Kepala sekolah menyerahkan sebagian besar wewenang pengambilan keputusannya, sehingga
dia akan berpartisipasi dalam diskusi tersebut dan dia akan memberikan suaranya
melalui "voting", dan oleh karena itu keputusan final akan ditentukan
oleh suara mayoritas. Teknik ini cocok untuk pengambilan keputusan yang
kontroversial, dimana konsensus sukar dicapai.
7. Konsensus
Di
sini kepala sekolah mendorong munculnya pendapat-pendapat yang beragam dan dia
bertindak sebagai parlementarian untuk menjamin hak-hak yang sama dari semua
peserta yang terlibat dalam diskusi. Segera setelah kelompok diskusi mengarah
kepada kesepakatan, dia meringkasnya dan mengklarifikasi isu-isu tersebut. Dia
memimpin diskusi, tetapi dia tidak menempatkan pendapatnya di atas peserta
diskusi. Dia berusaha membawa kelompok diskusi kearah persetujuan terhadap
alternatif terbaik, yaitu alternatif yang dapat diterima oleh kelompok secara
keseluruhan. Ini tidak berarti bahwa setiap peserta akan puas secara total
terhadap keputusan, akan tetapi paling tidak setiap peserta seyogyanya puas
terhadap keputusan tersebut karena inilah keputusan terbaik yang dapat
dicapainya.
8. Delegasi
Dalam
kondisi-kondisi tertentu, suatu keputusan tidak harus ditangani oleh kepala
sekolah, karena keputusan tersebut tidak relevan baginya maupun bagi sekolahnya.

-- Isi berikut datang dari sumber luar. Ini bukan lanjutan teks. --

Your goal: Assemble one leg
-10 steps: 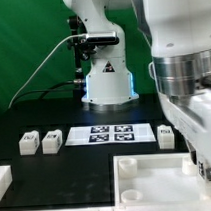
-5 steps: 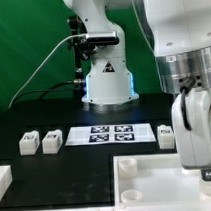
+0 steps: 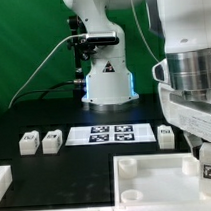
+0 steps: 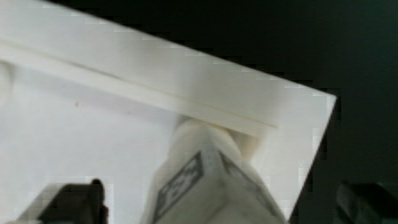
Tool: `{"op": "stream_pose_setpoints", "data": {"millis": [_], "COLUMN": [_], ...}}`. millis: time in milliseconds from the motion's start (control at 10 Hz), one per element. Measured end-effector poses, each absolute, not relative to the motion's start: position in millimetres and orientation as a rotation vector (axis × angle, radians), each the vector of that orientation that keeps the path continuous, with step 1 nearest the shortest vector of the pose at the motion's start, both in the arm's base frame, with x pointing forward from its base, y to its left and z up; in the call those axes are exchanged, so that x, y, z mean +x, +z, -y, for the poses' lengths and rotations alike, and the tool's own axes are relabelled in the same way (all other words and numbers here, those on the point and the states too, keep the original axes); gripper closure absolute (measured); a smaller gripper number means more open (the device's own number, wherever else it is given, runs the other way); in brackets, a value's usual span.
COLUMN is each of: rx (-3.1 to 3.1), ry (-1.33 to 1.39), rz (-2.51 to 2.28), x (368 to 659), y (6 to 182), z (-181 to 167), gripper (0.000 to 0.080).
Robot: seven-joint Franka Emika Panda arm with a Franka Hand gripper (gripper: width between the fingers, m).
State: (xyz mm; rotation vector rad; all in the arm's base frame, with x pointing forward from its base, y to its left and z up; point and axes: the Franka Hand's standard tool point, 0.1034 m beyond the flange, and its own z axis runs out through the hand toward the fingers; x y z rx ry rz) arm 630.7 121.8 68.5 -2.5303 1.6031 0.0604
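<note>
My gripper [image 3: 208, 160] is low at the exterior view's right, over the near right corner of the large white tray-like part [image 3: 147, 169]. It is shut on a leg [image 3: 210, 172], whose black-and-white tag faces the camera. In the wrist view the leg [image 4: 217, 170] stands upright between my dark fingers [image 4: 75, 202], its far end in the corner of the tray-like part [image 4: 89, 110], by the raised rim. My gripper [image 4: 217, 208] straddles it. Three more legs lie on the black table: two [image 3: 28, 144] [image 3: 50, 141] at the left and one [image 3: 166, 136] at the right.
The marker board [image 3: 112, 133] lies at the table's middle in front of the robot base [image 3: 105, 83]. Part of another white piece [image 3: 2, 179] shows at the lower left edge. A black cable hangs at the back left.
My hand has turned about its vertical axis over the tray corner. The leg's tag now faces the camera. The other legs have not moved.
</note>
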Motion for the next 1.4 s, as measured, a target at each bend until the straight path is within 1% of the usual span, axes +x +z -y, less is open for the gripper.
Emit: {"op": "stream_pose_setpoints", "data": {"millis": [300, 400, 500, 600, 700, 800, 900, 1000, 1100, 1400], "rx": [-2.852, -2.816, -2.785, -2.664, -2.589, -2.476, -2.101, -1.738, -1.508, -1.644], "ry": [0.034, 0.034, 0.041, 0.063, 0.074, 0.090, 0.141, 0.172, 0.194, 0.186], "rz": [-1.016, -1.094, -1.170, -1.416, -1.554, -1.723, -2.134, -2.435, -2.572, -2.482], "x": [632.3, 634.5, 634.0, 633.7, 633.4, 633.6, 636.8, 638.2, 638.8, 637.7], "y": [70.5, 70.8, 70.2, 70.1, 69.9, 70.0, 70.1, 69.4, 68.8, 68.5], "z": [-119.0, -120.5, -120.7, -122.7, -122.8, -123.0, -116.2, -116.1, -117.1, -119.7], "gripper": [0.0150, 0.0150, 0.0257, 0.0396, 0.0505, 0.0503, 0.0503, 0.0503, 0.0503, 0.0503]}}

Dia tidak memiliki keahlian untuk berkontribusi dan karena itu dia
mendelegasikan keputusan kepada bawahannya (guru, konselor, BP3, dsb.). Dia
tidak berpartisipasi. Dia tidak mengganggu hasil akhir keputusan, namun bisa
saja dia merupakan salah seorang yang menunjukkan adanya permasalahan.

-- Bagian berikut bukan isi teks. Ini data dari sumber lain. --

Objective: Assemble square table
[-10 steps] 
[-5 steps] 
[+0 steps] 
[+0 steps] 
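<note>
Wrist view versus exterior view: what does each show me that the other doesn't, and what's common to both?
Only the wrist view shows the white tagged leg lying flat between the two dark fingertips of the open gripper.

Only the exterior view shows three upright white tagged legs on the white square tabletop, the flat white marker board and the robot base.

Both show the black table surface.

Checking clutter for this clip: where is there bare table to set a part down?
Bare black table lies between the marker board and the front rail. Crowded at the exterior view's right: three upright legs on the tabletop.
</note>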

a. Pengelolaan Kelembagaan
Sekolah,
sebagai lembaga pendidikan, harus dikelola secara profesional agar menjadi "sekolah
belajar" (learning school) yang mampu menjamin kelangsungan hidup dan
perkembangannya. Menurut Bovin (1998), untuk menjadi sekolah belajar, maka
sekolah harus:
1).memberdayakan
sumber daya manusianya seoptimal mungkin,
2).memfasilitasi
warga sekolahnya untuk belajar terus dan belajar kembali,
3).mendorong
kemandirian (otonomi) setiap warganya,
4).memberikan
tanggungjawab kepada warganya,
5).mendorong
setiap warganya untuk "mempertanggungugatkan" (accountability) terhadap
hasil kerjanya,
6).mendorong
adanya teamwork yang kompak dan cerdas dan shared value bagi setiap warganya,
7).merespon
dengan cepat terhadap pasar (pelanggan),
8).mengajak
warganya untuk menjadikan sekolahnya customer focused,
9).mengajak
warganya untuk nikmat/siap berhadap perubahan,
10).mendorong
warganya untuk berfikir sistem, baik dalam cara berfikir, cara mengelola, maupun
cara menganalisis sekolahnya,
11).mengajak
warganya untuk komitmen terhadap "keunggulan kualitas",
12).mengajak
warganya untuk melakukan perbaikan secara terus-menerus, dan
13).melibatkan
warganya secara total dalam penyelenggaraan sekolah.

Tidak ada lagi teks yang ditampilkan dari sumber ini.